> [Available records]
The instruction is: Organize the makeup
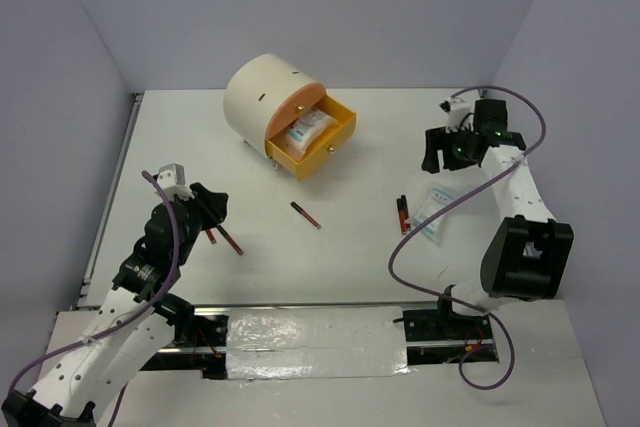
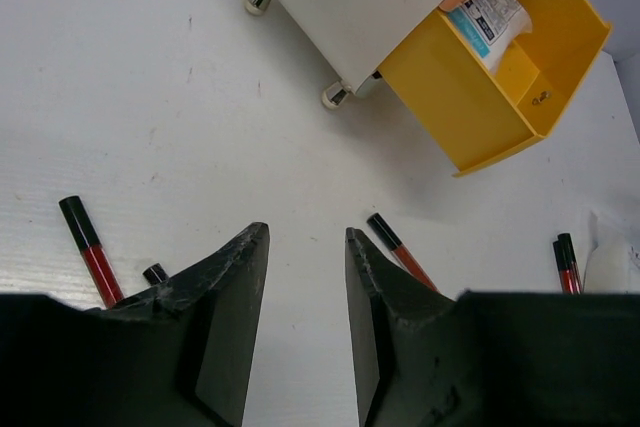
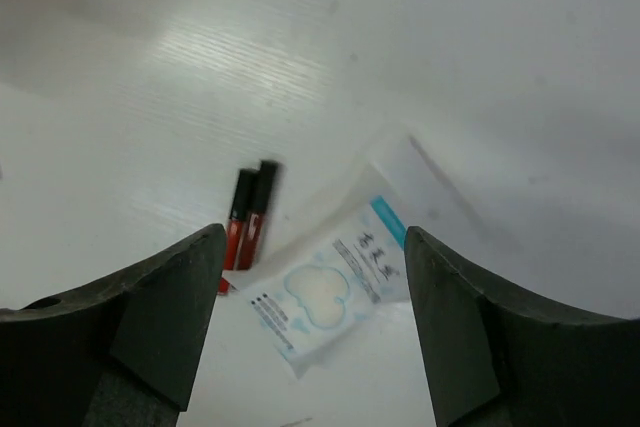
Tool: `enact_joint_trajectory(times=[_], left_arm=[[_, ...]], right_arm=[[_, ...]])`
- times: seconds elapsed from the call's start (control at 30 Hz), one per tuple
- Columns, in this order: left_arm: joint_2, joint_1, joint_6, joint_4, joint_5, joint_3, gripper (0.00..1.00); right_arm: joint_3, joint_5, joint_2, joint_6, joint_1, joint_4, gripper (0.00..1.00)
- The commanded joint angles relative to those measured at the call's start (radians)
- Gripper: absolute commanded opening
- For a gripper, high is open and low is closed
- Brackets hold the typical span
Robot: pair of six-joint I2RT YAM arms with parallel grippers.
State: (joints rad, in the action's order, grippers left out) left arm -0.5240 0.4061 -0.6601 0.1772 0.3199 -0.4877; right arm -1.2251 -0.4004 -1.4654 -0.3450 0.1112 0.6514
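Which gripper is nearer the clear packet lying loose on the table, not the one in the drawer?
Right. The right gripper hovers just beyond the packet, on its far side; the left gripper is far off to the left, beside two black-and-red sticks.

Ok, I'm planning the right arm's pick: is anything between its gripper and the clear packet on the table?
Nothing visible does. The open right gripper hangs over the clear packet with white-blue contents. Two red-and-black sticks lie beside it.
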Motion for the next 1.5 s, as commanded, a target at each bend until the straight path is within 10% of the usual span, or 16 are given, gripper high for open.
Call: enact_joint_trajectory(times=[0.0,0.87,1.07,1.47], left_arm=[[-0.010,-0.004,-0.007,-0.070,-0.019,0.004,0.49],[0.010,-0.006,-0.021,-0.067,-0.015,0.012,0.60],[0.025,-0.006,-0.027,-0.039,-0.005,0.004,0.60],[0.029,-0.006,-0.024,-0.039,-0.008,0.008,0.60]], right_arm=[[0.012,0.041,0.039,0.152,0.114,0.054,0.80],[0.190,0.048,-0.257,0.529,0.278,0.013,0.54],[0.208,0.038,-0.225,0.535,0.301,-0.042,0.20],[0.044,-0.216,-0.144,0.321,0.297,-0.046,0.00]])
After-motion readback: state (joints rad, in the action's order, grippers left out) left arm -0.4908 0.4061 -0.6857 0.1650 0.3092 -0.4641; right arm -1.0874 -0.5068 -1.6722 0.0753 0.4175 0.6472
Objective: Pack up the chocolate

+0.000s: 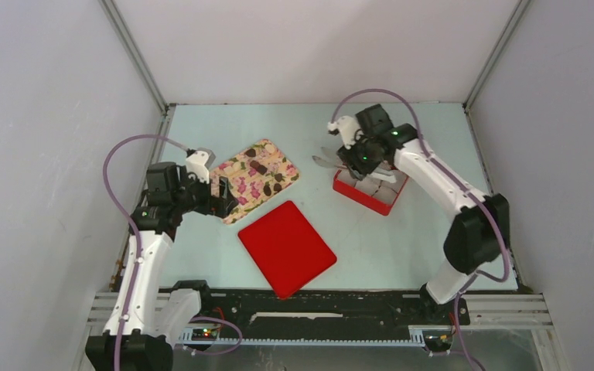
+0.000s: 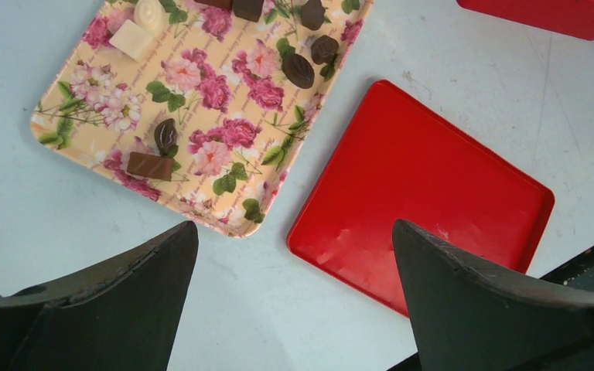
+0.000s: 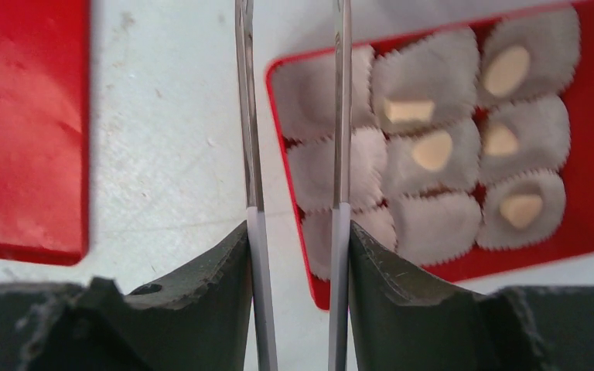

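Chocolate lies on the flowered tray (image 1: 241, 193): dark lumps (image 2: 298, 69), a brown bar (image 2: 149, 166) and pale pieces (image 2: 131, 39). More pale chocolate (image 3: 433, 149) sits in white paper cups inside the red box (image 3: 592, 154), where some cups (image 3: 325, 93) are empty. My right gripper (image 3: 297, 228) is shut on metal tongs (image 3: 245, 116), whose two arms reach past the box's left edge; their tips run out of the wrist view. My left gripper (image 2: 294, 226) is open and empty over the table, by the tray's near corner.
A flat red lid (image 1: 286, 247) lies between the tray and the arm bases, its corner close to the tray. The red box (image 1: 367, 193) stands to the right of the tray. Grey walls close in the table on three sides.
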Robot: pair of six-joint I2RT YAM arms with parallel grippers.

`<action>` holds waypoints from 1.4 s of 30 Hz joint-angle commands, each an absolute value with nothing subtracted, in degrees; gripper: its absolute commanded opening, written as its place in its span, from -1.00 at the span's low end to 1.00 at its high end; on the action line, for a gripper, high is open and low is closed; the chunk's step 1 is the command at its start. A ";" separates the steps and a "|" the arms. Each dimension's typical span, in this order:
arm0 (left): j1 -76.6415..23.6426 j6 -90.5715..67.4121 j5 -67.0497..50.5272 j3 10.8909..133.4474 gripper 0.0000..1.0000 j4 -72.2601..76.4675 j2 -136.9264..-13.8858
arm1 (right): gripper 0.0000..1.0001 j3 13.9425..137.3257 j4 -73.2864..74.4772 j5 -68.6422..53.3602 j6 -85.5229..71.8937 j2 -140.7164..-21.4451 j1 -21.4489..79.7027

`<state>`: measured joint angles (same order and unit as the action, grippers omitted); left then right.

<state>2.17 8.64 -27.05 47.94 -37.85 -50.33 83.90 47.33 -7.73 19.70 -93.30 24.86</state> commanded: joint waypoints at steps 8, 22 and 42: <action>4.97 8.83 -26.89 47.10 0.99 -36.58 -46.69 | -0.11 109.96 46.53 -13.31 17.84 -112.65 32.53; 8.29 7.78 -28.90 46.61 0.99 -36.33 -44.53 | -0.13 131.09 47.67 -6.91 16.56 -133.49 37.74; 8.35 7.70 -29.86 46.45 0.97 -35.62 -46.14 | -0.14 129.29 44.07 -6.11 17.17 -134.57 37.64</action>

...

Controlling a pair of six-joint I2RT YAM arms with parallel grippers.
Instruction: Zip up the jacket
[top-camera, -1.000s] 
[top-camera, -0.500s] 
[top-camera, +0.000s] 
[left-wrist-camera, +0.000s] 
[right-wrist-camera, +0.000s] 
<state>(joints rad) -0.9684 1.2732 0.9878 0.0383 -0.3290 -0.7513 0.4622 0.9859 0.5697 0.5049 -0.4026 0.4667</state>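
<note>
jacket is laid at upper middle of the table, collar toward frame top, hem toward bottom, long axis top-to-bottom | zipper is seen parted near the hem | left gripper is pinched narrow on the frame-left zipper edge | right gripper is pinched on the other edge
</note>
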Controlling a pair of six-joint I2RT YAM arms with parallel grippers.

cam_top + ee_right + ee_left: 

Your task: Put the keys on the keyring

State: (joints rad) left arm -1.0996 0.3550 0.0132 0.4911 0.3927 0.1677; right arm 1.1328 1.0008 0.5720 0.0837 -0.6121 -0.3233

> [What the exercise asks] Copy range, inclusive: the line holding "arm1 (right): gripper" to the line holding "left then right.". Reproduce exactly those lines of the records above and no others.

> [Answer to this exercise]
arm1 (right): gripper 0.0000..1.0001 j3 13.9425..137.3257 j4 -73.2864..74.4772 j5 -68.6422..53.3602 j6 -85.5229..71.8937 j2 -140.7164..-21.4451 j1 -21.4489..79.7027

`<state>`: measured joint angles (same order and unit as the action, grippers omitted); left then right.

There is nothing else to add to the answer.